In the data below, locate each line with the word "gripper" and list it.

■ Data extract ■
= Beginning of Section =

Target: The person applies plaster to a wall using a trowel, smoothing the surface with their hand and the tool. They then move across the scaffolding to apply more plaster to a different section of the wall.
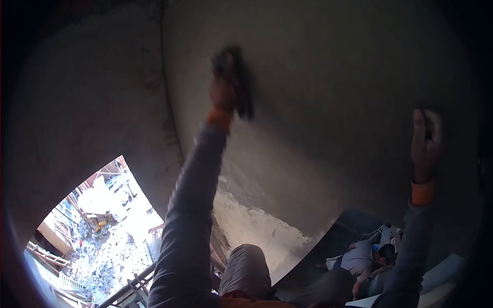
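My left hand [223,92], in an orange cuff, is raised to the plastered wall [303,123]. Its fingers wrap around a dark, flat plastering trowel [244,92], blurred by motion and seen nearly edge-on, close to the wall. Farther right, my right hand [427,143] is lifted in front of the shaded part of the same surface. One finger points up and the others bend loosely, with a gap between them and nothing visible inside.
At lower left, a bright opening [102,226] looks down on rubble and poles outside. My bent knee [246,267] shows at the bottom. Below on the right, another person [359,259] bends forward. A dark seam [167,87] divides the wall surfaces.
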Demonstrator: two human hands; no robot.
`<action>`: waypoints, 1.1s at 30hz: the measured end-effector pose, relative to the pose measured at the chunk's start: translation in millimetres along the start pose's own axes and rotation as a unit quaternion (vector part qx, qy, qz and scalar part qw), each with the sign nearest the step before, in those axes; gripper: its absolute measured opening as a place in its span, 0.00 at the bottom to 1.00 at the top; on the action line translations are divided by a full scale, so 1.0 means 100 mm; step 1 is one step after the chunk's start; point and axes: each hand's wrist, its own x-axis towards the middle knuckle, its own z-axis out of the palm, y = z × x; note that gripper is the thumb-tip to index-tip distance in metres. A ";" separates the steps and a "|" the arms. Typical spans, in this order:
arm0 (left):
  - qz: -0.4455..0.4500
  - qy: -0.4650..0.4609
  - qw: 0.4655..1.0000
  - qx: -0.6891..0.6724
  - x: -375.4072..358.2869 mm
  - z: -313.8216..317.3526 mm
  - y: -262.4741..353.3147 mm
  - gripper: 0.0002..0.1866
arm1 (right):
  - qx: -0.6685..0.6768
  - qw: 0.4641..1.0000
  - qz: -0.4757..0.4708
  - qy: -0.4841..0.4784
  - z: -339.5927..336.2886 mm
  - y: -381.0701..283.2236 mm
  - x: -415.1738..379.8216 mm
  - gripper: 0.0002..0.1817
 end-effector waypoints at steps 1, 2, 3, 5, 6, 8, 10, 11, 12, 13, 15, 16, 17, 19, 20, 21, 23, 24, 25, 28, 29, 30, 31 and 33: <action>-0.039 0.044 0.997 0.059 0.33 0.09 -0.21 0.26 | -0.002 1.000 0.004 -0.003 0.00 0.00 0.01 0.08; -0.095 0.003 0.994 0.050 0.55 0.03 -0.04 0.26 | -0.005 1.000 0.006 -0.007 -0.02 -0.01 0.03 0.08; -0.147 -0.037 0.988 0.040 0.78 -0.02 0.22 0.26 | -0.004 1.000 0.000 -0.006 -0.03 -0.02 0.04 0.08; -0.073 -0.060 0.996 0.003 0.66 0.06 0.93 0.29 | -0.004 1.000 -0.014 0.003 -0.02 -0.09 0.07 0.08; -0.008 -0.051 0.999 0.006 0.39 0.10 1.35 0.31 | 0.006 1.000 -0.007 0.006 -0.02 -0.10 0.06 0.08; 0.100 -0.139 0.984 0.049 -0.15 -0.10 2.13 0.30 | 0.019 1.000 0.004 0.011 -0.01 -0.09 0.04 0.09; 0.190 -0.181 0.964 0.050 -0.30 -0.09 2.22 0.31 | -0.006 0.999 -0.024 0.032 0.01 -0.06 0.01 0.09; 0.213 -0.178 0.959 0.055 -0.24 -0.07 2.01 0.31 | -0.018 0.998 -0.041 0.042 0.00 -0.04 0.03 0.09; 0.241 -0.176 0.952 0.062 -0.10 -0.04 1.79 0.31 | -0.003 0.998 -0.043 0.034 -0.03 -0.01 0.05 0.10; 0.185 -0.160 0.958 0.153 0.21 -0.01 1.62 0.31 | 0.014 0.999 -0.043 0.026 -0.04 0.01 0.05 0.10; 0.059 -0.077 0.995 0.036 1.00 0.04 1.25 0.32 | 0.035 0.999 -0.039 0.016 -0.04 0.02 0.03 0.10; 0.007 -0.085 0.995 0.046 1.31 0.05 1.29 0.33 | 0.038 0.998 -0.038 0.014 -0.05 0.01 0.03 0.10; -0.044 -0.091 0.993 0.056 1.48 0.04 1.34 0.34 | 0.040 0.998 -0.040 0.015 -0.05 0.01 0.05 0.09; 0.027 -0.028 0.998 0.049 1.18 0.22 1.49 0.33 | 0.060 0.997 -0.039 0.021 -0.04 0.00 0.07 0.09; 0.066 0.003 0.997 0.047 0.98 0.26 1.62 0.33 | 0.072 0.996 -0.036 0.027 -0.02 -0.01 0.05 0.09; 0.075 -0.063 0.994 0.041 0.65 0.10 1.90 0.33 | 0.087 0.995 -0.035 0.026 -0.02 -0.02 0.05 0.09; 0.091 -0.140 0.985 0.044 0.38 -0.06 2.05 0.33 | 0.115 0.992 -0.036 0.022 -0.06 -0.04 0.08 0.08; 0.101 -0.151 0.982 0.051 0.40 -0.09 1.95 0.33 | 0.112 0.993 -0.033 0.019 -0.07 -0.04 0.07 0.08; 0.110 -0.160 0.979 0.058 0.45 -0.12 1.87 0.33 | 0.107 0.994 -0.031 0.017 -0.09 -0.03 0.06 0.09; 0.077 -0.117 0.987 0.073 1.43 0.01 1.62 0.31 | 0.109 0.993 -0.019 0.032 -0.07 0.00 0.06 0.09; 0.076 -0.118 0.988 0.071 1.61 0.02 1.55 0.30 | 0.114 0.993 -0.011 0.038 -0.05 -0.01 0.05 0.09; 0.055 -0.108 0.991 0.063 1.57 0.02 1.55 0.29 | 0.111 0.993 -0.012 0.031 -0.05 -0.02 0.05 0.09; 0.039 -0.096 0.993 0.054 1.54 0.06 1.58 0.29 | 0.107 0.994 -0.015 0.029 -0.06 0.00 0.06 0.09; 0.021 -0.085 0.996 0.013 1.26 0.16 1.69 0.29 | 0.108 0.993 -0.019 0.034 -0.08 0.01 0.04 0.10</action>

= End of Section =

■ Response area ■
`<action>`: waypoints, 1.1s at 30hz: the measured end-effector pose, relative to the pose measured at the chunk's start: translation in millimetres along the start pose's own axes and rotation as a unit quaternion (vector part qx, qy, qz and scalar part qw), each with the sign nearest the step before, in those axes; gripper: its absolute measured opening as a place in its span, 0.00 at the bottom to 1.00 at the top; on the action line translations are divided by a full scale, so 1.0 means 100 mm; step 1 is one step after the chunk's start; point and axes: each hand's wrist, its own x-axis towards the middle knuckle, its own z-axis out of the palm, y = z × x; note that gripper is the thumb-tip to index-tip distance in metres. A ";" separates the steps and a "|" the arms. Typical spans, in this order:
  - gripper: 0.0002..0.1866
  - gripper: 0.0002..0.1817

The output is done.